With national signing day on the horizon, 5-star cornerback Adoree' Jackson is the biggest fish left in the pond, despite also being one of the smallest.
Checking in at a generous 5'9'', Jackson is the No. 7 overall player and No. 1 cornerback in the country, per the 247Sports composite rankings. He played at Junipero Serra in Gardena, Calif., which explains why UCLA and USC are among his final choices, though he's also interested in SEC powers like Florida and LSU.
The Gators and Trojans are the two prohibitive favorites to land him, however, and the schools have jockeyed between being his favorite for the better part of this cycle. USC has the current lead with 78 percent on his 247Sports "Crystal Ball," but plugged-in recruiting analysts like JC Shurburtt, Justin Hopkins and Barton Simmons all have him predicted to Florida.
I, myself, am not as plugged into the recruiting circles, which makes it harder to offer accurate predictions. My sources are my eyes—my reading and my watching—not people close to the prospects or the university, people who can tell me the vibe of each official visit or which school feels confident about whom.
Accordingly, my best exercise isn't writing about where Jackson will choose to play on Wednesday; it's writing about where I think he should. Between USC and Florida, his two overwhelming favorites, which team would offer the better fit?
Jackson is listed as a cornerback by 247Sports, but that might be a misnomer.
Capable of playing both running back and receiver, he should likely be regarded as an athlete instead of pigeonholed as a defensive back. With his speed and quick-twitch instincts in small spaces, he would be very good in both the slot and as a De'Anthony Thomas-type scat back.
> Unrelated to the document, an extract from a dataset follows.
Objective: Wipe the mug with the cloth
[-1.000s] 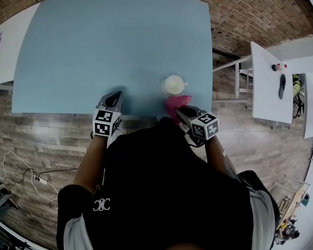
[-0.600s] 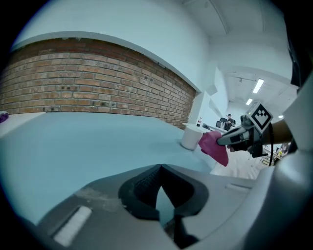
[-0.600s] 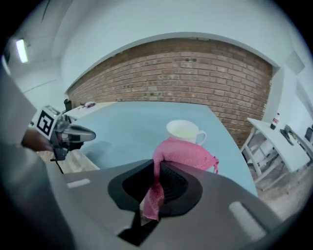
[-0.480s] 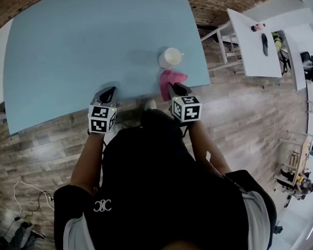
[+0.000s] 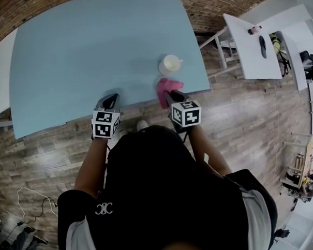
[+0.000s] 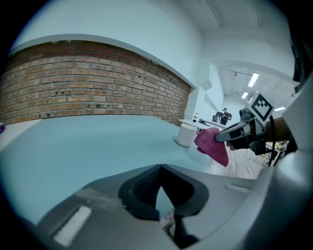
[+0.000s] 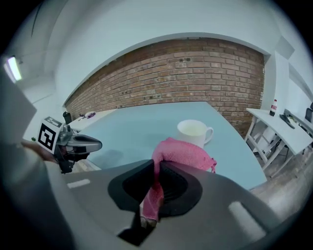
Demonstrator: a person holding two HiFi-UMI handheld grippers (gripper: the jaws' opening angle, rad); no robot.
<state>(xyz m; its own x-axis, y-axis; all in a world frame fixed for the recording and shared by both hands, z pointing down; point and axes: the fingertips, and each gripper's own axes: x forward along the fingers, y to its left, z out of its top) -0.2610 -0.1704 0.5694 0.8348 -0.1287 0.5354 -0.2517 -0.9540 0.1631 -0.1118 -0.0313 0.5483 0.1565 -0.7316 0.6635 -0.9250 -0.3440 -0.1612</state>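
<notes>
A white mug (image 5: 170, 64) (image 7: 194, 132) (image 6: 187, 135) stands upright near the right front corner of the light blue table (image 5: 91, 52), handle to the right. A pink cloth (image 5: 166, 89) (image 7: 182, 155) (image 6: 212, 144) hangs over the table's front edge just short of the mug, with my right gripper (image 5: 172, 98) (image 7: 155, 191) shut on it. A strip of cloth runs down between its jaws. My left gripper (image 5: 111, 101) (image 6: 157, 191) is shut and empty at the front edge, well left of the mug.
A white side table (image 5: 254, 40) with a small bottle and a dark object stands to the right. A brick wall (image 7: 171, 73) lies beyond the far edge. The wood floor (image 5: 239, 123) is below me. Cables (image 5: 25, 197) lie at the left.
The head view has shifted a little. My right gripper with the pink cloth has edged up toward the mug. My left gripper stays at the front edge.
</notes>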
At first, that might make him a nostalgic favorite to play at USC, which has turned fellow Serra alumni like Robert Woods, Marqise Lee and George Farmer into receivers these past few years. Considering Jackson's experience on that side of the ball, the Trojans can pitch the success of his forerunners.
Still, Jackson is a defensive back first and foremost, and it's expected to be the position at which he begins his college career. The answer to "which school is a better fit" depends on which position he truly wants to play. Depending on where he sees himself having the biggest impact, each school could technically be the right choice.
Assuming that position is cornerback, as 247Sports lists him, the answer is USC. Unlike Florida, the Trojans are loaded with depth at receiver, starting with All-American candidate Nelson Agholor on the outside. He is flanked by up-and-comer Darreus Rogers and redshirt junior Victor Blackwell.
If Farmer—whose career has yet to get going because of injuries—and Steven Mitchell can both come back strong from torn ACLs last season, the Trojans will have more than enough talent to get by at receiver in 2014. They'll have more than enough to get by in the following years, as well.
The same may not be said, wholeheartedly, for cornerback, which was the weakest position on a very good defense last season. If Josh Shaw moves back to safety, where he may be asked to replace Dion Bailey, USC would be pressed for cornerbacks that could play well—and fast.
Jackson could start by the fall.
Florida, on the other hand, is the diametric opposite. Vernon Hargreaves III was the best freshman cornerback in college football last season, and that clause might even hold true if you omit the word "freshman."
Even after losing Marcus Roberson and Loucheiz Purifoy, the Gators will have him for two more seasons, and they'll couple him with incoming 5-star cornerback Jalen Tabor, who looks about as game-ready as any player in the class of 2014. He enrolled early and will have the benefit of spring practice.
The depth chart is imposing behind (or next to) Tabor, as well. Young players like Brian Poole and Nick Washington will vie for playing time, as might 4-star recruit and fellow early enrollee Duke Dawson. Safety Cody Riggs may even slide over to his former position of cornerback, depending on how the other safeties progress.
Few teams are as set in the secondary as Florida, both now and for the next few years.
Because of that, and because of its absence of quality receiving options, Jackson might very well be asked to play receiver at Florida. Worse yet, he might be placed in some sort of offense-defense purgatory, like Will Muschamp did with Purifoy, which would ultimately hinder his development at both spots.
If Jackson wants to be a receiver at the next level, Florida might actually be his better fit.
He's also a big-time track star, so the Gators' esteemed track and field program might come into play for his decision. On matters external to "where will he flourish the most at cornerback," Florida seems more and more like the better option.
Only Jackson can answer those questions about his future, about where he sees it heading and how big of a deal playing offense and running track are to his decision. No one else can get into his head.
But given the information we have, which includes a projection to play defense at the next level, Jackson would likely be best-served staying at home and following the footsteps of so many Serra alums.
He is precisely what USC (or any defense) needs to combat the spread attacks of Oregon and Arizona State—both of which scored 62 points the last time they played the Trojans.
Some might crudely define what Jackson has as "SEC speed," and he'd no doubt be one of the fastest players in that league. He'll be one of the fastest players in the country.
But if he's to play cornerback in college, and if he wants to put it on display as soon as possible, that speed might actually be better served out West.